Nous avons tendance à stéréotyper les individus. Il est important de reconnaître que beaucoup de gens travaillent dur chaque jour pour améliorer leur condition de vie. Malgré les difficultés à joindre les deux bouts, de nombreux « pauvres » n’ont pas recours à des activités criminelles pour améliorer leur situation financière. En outre, lorsque nous pensons au crime, nous parlons souvent de meurtre, vol, agression, viol, mais les crimes en col blanc, comme la fraude, l’usurpation d’identité et le détournement de fonds, ne sont pas nécessairement commis par les « pauvres ».

Néanmoins, la recherche a trouvé une relation positive entre les disparités économiques et sociales croissantes et l’instabilité sociale – y compris la criminalité – dans un pays. Puisque les gens ont de plus en plus de mal à réaliser leurs rêves, ils peuvent se sentir frustrés et céder à l’attrait de l’argent facile gagné illégalement.
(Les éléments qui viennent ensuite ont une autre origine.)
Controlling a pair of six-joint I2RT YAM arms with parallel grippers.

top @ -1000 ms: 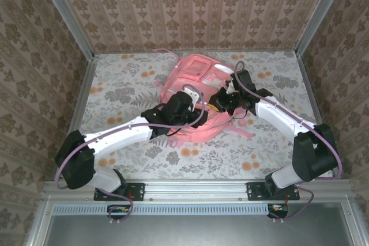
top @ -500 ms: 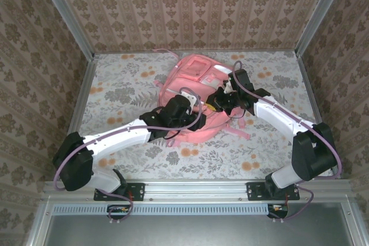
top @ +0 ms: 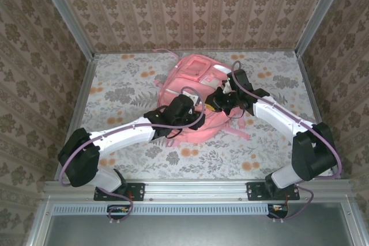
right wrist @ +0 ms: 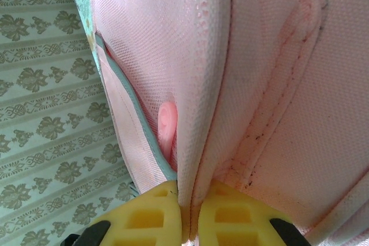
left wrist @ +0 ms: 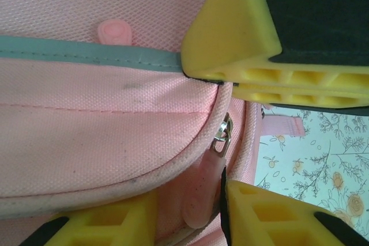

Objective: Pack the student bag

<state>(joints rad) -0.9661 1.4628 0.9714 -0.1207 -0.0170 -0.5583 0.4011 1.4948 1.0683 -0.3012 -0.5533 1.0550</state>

Pourrions-nous mieux combattre la criminalité (violence, délinquance, etc.) à travers des services sociaux et la redistribution des richesses que par la répression ?
Les sanctions contre les activités illégales sont importantes pour leur effet dissuasif (sur celui qui a commis une offense ou d’autres qui seraient tentés). Toutefois, ne punir que la personne sans tenir compte de ses conditions sociales, économiques et familiales, ne sera pas efficace. Par exemple, si quelqu’un est condamné et envoyé en prison et qu’il n’a plus de certificat de caractère, sa réintégration dans la société sera difficile et ses possibilités limitées. Il pourrait alors avoir recours à une activité criminelle pour survivre et subvenir à ses besoins. Certains finissent dans une vie de criminalité et rester en prison, c’est le seul moyen d’avoir un toit sous la tête et un repas décent.
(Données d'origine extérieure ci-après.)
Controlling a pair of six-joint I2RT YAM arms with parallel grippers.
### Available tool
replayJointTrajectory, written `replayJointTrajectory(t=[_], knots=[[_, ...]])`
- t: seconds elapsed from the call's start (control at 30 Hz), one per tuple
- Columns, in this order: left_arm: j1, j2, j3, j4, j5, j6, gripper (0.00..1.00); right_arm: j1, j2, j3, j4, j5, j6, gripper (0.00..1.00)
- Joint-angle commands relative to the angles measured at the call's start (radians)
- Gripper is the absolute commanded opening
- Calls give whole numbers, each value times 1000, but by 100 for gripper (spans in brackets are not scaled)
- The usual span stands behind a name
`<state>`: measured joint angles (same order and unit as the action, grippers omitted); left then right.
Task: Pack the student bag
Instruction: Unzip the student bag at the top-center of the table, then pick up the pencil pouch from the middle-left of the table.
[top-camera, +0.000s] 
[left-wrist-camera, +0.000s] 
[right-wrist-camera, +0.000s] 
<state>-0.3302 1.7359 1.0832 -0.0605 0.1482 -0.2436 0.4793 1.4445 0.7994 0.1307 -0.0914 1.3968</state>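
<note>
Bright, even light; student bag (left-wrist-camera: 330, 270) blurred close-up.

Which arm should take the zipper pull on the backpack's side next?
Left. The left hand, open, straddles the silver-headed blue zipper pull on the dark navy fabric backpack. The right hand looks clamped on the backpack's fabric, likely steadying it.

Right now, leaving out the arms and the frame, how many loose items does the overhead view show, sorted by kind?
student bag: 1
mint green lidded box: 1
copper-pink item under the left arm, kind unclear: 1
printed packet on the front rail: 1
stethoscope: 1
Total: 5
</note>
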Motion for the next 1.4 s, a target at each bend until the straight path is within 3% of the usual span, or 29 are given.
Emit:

Dans de nombreux cas, l’adoption d’une approche punitive est limitée à long terme pour réduire le niveau de criminalité dans un pays. Les décideurs doivent trouver un équilibre entre le besoin de punition et la nécessité de réadapter les délinquants. Ceux qui ont un désir sincère de vivre une vie meilleure doivent avoir la possibilité de le faire

Pouvons-nous venir à bout de cette violence ?
Une approche holistique est cruciale pour permettre à ceux qui ont transgressé la loi de revenir sur la bonne voie, de bénéficier du soutien psychologique et d’être aidés pour être autonomes afin qu’ils puissent devenir financièrement indépendants.